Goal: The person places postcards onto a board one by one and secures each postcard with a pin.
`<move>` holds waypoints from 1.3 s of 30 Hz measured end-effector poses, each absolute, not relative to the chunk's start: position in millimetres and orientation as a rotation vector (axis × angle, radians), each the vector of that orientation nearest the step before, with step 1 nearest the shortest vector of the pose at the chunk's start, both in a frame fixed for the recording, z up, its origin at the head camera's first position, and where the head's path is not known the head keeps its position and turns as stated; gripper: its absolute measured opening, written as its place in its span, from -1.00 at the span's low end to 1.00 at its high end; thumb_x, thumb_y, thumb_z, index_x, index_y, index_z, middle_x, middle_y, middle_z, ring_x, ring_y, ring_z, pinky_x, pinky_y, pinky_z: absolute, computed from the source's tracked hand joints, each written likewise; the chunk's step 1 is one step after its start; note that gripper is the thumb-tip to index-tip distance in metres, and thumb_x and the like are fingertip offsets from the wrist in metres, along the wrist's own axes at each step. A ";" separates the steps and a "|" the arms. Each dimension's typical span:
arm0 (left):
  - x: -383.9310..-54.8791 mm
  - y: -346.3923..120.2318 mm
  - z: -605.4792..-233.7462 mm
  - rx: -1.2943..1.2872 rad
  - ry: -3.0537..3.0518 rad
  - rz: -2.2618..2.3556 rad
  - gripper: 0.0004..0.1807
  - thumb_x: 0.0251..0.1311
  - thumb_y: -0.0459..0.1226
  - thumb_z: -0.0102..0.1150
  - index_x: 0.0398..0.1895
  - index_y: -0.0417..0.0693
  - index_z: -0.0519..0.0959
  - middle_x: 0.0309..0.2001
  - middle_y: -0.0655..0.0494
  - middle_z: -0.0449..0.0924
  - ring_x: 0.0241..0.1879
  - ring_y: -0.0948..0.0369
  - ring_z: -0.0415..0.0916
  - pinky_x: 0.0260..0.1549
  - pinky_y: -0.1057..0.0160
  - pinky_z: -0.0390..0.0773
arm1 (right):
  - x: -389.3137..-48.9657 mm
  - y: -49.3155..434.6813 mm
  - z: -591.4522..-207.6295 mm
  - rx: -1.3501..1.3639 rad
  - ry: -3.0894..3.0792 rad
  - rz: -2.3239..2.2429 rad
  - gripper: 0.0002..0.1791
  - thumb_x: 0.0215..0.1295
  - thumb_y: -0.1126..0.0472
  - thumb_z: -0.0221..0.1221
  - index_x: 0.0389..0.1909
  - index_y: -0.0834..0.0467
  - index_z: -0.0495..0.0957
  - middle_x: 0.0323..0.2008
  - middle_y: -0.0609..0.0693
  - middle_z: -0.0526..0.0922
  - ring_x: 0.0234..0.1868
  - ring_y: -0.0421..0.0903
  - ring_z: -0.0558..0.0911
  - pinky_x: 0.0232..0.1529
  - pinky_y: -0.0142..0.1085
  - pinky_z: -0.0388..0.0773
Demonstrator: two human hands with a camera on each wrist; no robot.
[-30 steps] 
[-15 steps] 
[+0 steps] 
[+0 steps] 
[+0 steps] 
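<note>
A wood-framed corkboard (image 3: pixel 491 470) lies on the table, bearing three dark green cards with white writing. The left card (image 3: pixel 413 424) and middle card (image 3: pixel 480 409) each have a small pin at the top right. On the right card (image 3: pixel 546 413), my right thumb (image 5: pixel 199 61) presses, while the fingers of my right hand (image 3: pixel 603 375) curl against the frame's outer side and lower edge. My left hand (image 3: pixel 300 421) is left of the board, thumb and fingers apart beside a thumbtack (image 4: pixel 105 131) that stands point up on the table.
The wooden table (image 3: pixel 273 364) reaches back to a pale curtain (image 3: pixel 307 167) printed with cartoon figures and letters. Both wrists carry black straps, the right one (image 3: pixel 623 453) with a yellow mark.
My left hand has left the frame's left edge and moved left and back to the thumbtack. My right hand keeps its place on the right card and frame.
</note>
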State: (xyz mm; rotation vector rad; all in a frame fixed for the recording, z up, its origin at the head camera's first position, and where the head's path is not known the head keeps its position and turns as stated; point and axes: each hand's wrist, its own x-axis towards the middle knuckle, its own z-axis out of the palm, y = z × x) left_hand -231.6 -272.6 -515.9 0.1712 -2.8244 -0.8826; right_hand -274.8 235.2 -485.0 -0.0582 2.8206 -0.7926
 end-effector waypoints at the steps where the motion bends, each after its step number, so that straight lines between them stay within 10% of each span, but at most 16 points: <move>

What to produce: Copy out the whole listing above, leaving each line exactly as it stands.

Answer below:
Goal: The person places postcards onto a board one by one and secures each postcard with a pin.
`<move>` holds waypoints from 1.3 s of 30 Hz measured end-effector poses, each absolute, not relative to the chunk's start: position in millimetres and orientation as a rotation vector (axis × angle, radians), each the vector of that orientation nearest the step before, with step 1 nearest the shortest vector of the pose at the chunk's start, both in a frame fixed for the recording, z up, its origin at the head camera's first position, and where the head's path is not known the head keeps its position and turns as stated; gripper: its absolute measured opening, written as its place in its span, from -1.00 at the span's low end to 1.00 at its high end; thumb_x, thumb_y, thumb_z, index_x, index_y, index_z, middle_x, middle_y, middle_z, ring_x, ring_y, ring_z, pinky_x, pinky_y, pinky_z: absolute, computed from the source's tracked hand joints, each written likewise; the chunk's step 1 is one step after its start; note that gripper is the thumb-tip to index-tip distance in metres, and thumb_x and the like are fingertip offsets from the wrist in metres, along the wrist's own axes at each step. A ";" separates the steps and a "|" the arms. Each dimension's typical span:
arm0 (left):
  - x: -383.9310..-54.8791 mm
  - y: -346.3923..120.2318 mm
  - z: -605.4792..-233.7462 mm
  - rx: -1.2943..1.2872 rad
  - ry: -3.0537..3.0518 rad
  - rz: -2.2618..2.3556 rad
  - gripper: 0.0004..0.1807
  - thumb_x: 0.0251..0.1311
  - thumb_y: -0.0459..0.1226
  - thumb_z: -0.0102..0.1150
  - index_x: 0.0398..0.1895
  - index_y: -0.0417..0.0693
  - index_z: -0.0519..0.0959
  - middle_x: 0.0309..0.2001
  - middle_y: -0.0655..0.0494
  - middle_z: -0.0449..0.0924
  - ring_x: 0.0241..0.1879
  - ring_y: -0.0948..0.0369
  - ring_z: -0.0415..0.0916
  - pinky_x: 0.0260..0.1549
  - pinky_y: -0.1057..0.0160
  - pinky_z: -0.0390..0.0773
arm1 (right):
  - x: -389.3137..-48.9657 mm
  - y: -49.3155..434.6813 mm
  - z: -591.4522..-207.6295 mm
  - rx: -1.3501..1.3639 rad
  - ry: -3.0894..3.0792 rad
  - rz: -2.3239..2.2429 rad
  - gripper: 0.0002..0.1791
  - thumb_x: 0.0215..0.1295
  - thumb_y: -0.1126..0.0472
  - thumb_z: -0.0221..0.1221
  - index_x: 0.0389..0.1909
  - index_y: -0.0834..0.0467
  - index_z: -0.0495..0.0957
  - middle_x: 0.0323..0.2008
  - middle_y: -0.0609..0.0693
  - middle_z: -0.0526..0.0922
  - ring_x: 0.0234..0.1868
  - ring_y: -0.0421..0.0903
  - ring_z: -0.0558..0.0911
  - pinky_x: 0.0232..0.1529
  - pinky_y: -0.0142..0.1085
  - pinky_z: -0.0388..0.0773
Demonstrator: two human hands with a camera on each wrist; no robot.
[-30 steps] 
[-15 steps] 
[+0 steps] 
[+0 steps] 
[+0 steps] 
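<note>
A wood-framed corkboard (image 3: pixel 491 470) lies on the table, bearing three dark green cards with white writing. The left card (image 3: pixel 413 424) and middle card (image 3: pixel 480 409) each have a small pin at the top right. On the right card (image 3: pixel 546 413), my right thumb (image 5: pixel 199 61) presses, while the fingers of my right hand (image 3: pixel 603 375) curl against the frame's outer side and lower edge. My left hand (image 3: pixel 300 421) is left of the board, thumb and fingers apart beside a thumbtack (image 4: pixel 105 131) that stands point up on the table.
The wooden table (image 3: pixel 273 364) reaches back to a pale curtain (image 3: pixel 307 167) printed with cartoon figures and letters. Both wrists carry black straps, the right one (image 3: pixel 623 453) with a yellow mark.
My left hand has left the frame's left edge and moved left and back to the thumbtack. My right hand keeps its place on the right card and frame.
</note>
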State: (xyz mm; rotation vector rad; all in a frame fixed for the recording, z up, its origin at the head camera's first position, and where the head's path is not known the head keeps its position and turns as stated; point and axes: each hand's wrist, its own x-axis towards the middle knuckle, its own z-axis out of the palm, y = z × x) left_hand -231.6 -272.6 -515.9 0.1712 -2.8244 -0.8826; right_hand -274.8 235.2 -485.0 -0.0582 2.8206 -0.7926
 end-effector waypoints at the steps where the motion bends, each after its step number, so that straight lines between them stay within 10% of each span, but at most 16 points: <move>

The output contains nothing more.